How to modify a state monad? - haskell

I use State Monad Transformer to manage global state like this
data State = State ...
StateT State IO ()
And I use amqp to consume messages from RabbitMQ. The state will be modified according to messages received. The function has the type like
consumeMsgs :: Channel
-> Text
-> Ack
-> ((Message, Envelope) -> IO ()) -- ^ the callback function
-> IO ConsumerTag
Right now we can ignore other parameters but the third which is a callback function I will supply and where the modification happen.
Because it's a mainly IO Monad, so I use this function as follows
consumeMsgs chan queue Rmq.Ack (flip evalStateT ssss . rmqCallback)
Here the ssss is the state I put in and I find that during the process of my callback function rmqCallback the state can be correctly modified. But, every time next callback happens the global state is the same as before the consumeMsgs is called or equal with ssss.
I understand State Monad is just a process needing an initial state to put in and maintain the state during whole way but has nothing to do with the state out of Monad (am I missing something?), so I count on MVar to hold and modify the state, and that works. I want to know it's there other way to handle this, maybe another Monad?

It looks like you could use Network.AMQP.Lifted.consumeMsgs. StateT s IO is an instance of MonadBaseControl IO m, so you could run whole consumeMsgs inside single runStateT
Yes, StateT monad transformer is basically a nice notation for a pure code, so if your API accepts only IO callbacks you have no choice but to use "real" state like MVar or IORef etc.
PS: As other answer suggests, the state changes done in Network.AMQP.Lifted.consumeMsgs's callback do not propagate to subsequent callback runs or resulting state. I cannot wrap my head around the implementation, but I tried liftBaseWith a bit and it really looks like so.

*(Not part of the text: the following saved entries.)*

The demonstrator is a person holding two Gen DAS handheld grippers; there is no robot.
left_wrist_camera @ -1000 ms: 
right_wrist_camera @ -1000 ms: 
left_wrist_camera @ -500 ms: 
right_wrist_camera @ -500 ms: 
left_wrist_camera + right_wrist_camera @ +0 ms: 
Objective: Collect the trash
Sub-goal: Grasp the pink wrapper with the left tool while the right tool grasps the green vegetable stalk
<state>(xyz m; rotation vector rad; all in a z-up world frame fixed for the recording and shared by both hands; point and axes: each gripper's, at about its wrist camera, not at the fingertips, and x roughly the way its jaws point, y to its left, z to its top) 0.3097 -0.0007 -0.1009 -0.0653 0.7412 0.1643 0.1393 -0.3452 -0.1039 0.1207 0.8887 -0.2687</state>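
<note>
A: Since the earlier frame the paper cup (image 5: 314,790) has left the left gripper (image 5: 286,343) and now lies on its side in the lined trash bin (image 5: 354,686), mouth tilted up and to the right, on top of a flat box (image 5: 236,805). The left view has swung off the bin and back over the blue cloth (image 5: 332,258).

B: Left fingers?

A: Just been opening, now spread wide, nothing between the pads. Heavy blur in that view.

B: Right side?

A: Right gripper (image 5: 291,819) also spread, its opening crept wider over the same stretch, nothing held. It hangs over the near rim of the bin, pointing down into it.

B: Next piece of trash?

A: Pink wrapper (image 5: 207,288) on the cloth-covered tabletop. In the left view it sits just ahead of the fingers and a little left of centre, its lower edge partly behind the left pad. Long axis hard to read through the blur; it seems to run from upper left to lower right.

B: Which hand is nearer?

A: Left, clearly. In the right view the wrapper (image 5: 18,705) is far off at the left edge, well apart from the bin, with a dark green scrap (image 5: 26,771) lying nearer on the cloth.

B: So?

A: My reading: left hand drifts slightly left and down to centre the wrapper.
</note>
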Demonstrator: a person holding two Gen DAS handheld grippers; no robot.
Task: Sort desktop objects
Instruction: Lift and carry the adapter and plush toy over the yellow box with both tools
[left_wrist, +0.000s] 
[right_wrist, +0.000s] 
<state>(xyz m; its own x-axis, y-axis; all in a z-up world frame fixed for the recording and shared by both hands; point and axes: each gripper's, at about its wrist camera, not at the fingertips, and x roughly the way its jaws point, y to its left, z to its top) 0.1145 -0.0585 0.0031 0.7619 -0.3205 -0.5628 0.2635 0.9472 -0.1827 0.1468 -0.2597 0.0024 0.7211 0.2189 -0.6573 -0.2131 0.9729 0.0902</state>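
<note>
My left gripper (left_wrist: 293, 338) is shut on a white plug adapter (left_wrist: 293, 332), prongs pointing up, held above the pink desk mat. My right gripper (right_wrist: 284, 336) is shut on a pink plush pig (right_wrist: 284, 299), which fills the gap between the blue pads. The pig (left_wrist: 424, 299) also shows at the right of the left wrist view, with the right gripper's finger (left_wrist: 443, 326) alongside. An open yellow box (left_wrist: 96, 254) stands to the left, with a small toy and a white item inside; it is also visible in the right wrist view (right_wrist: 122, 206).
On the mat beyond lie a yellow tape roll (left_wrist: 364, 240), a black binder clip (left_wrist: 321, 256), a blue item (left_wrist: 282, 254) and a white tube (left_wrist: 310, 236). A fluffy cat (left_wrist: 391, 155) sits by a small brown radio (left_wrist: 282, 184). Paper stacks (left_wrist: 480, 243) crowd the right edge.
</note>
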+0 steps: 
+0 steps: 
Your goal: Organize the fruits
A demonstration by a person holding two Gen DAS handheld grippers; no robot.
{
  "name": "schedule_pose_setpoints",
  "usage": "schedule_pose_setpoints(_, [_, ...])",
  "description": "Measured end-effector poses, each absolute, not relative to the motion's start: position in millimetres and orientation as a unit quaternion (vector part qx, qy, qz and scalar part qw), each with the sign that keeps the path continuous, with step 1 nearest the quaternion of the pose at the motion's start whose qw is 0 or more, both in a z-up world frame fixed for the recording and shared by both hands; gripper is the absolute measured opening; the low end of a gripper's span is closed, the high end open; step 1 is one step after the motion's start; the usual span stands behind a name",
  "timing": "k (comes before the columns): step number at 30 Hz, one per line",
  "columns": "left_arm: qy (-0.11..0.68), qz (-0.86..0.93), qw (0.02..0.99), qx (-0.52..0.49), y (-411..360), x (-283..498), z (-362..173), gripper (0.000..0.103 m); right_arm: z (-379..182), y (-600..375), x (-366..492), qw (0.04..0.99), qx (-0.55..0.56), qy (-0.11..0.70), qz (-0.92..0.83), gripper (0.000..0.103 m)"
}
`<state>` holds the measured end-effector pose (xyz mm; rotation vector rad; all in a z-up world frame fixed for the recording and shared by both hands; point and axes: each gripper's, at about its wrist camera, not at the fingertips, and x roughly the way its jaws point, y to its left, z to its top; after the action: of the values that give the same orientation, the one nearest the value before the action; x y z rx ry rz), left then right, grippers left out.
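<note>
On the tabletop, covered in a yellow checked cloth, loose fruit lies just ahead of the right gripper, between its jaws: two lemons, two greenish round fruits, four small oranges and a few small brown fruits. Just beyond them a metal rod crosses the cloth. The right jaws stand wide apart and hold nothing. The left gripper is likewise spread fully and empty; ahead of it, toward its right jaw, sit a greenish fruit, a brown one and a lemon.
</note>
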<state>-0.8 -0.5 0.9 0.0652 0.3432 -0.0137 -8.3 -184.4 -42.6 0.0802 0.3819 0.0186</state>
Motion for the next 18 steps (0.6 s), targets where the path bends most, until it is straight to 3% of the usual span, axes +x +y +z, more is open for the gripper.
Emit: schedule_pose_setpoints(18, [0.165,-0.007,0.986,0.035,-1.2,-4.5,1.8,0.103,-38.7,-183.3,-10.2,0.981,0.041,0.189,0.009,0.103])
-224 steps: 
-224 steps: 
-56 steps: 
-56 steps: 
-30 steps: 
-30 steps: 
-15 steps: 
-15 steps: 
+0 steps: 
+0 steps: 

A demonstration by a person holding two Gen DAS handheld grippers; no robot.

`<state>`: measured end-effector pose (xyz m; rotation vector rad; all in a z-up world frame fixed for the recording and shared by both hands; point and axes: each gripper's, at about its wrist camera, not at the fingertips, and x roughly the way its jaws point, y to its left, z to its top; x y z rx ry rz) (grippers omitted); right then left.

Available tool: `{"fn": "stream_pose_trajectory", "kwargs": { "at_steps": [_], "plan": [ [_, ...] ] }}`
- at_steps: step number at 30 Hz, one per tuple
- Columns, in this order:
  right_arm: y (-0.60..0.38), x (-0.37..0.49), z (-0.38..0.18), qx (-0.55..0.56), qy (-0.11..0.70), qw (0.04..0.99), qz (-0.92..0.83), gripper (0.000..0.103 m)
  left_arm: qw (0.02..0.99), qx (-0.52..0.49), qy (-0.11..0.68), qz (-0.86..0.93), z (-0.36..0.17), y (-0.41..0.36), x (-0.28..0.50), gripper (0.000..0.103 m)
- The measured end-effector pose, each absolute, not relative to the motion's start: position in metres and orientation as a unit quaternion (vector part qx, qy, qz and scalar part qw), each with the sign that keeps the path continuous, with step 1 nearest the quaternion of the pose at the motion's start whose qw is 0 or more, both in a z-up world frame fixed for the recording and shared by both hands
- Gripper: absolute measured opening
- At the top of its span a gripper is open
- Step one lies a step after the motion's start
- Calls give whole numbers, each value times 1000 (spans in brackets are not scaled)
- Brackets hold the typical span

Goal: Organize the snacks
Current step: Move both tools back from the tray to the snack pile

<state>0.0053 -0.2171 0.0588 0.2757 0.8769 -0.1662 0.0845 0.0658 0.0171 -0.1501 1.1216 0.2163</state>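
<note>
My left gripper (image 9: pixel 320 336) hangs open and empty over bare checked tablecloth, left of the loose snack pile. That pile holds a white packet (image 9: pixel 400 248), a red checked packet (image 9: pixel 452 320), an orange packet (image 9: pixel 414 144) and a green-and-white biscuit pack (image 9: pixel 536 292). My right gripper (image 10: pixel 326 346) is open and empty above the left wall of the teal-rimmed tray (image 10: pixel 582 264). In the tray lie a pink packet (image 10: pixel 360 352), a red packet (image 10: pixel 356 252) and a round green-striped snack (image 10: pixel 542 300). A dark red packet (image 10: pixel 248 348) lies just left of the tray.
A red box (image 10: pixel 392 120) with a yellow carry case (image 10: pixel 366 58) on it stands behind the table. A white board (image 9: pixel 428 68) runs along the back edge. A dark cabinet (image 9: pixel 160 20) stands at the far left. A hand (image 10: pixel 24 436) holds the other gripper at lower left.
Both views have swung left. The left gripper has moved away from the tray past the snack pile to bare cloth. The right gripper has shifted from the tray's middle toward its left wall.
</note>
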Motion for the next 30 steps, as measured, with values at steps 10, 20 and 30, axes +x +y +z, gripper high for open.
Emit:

To add a clarification that might be useful for future reference, the accepted answer is not exact. While Network.AMQP.Lifted.consumeMsgs should work with StateT s IO, the RabbitMQ haskell library actually discards the monadic state after each use. This means that if you do use that instance, you will not see changes made after the initial consumeMsgs call, including changes made by the callback itself. The callback is basically called with the same Monadic state every time - the state in which it was when the callback was registered.
This means that you can use it to pass global configuration state, but not to keep track of state between callback executions.

Related

Accessing state in an IO-Monad

I'm trying to access a state of a State Monad inside an IO action.
More specifically: I'm trying to write a state-dependent signal handler using installHandlerfrom System.Posix.Signals which requires IO, however, I'd like to do different actions and change the state from inside the handler. I took a look at unliftio, but I read that State-Monads shouldn't be unlifted.
Is this possible? I'm more looking for an explanation than for a "copy-paste" solution. If unlifting State inside IO doesn't work, what would a solution look like, for when one wants to do some state-aware processing inside IO?
A value of type State a b does not contain a state. It is just an encapsulated function that can provide a resulting state and a result if you pass it a starting state (using the runState function. There is no way to access an intermediate (or "current") state from the outside of this function. This is what makes the State Monad "pure".
You seem to intend to have a handler, that does not always behave the same (even if invoked with the same parameters), but depends on an outside state. This kind of behaviour is "impure", and cannot be achieved by using only pure means. So what you need in this case is something that encapsulates the impureness in a way that you can access a "current value" of some state from the handler, without the current value itself getting passed into the handler.
As you already know from the comments, the go-to tool to provide access to mutable state to an IO action is using an IORef. IORefs work, because the Haskell runtime (traditionally, before multithreading at least) serializes IO actions. So the concept of the "current value" always makes sense. After every IO action, the value pointed to by every IORef is fixed. The order IO actions happen is also fixed, as it needs to be the order you chain them inside do blocks or using the >>= operators. Handling of Signals is performed by the Haskell runtime in a deterministic way, kind of like everytime you chain two IO actions, the runtime checks for pending signals, and invokes the corresponding handler.
In case you want to write code that manipulates data in an imperative way (where you can have a lot of variables, and even arrays where you update sinlge elements), you could write your code as I/O action and use IORef and IOArray for it, but there is a special "lite" version of IO that just supports mutable state in the same way as I/O without being able to interact with the environment. The shared state needs to be created, read and written from inside the same "capsule" of this special IO lite, so that running the whole action does not interact with outside state, but just with its internal state - the capsule as a whole is thus pure, even if single statements inside the capsule can be considered impure. The name of this lite version of IO is called ST, which is short for "state thread".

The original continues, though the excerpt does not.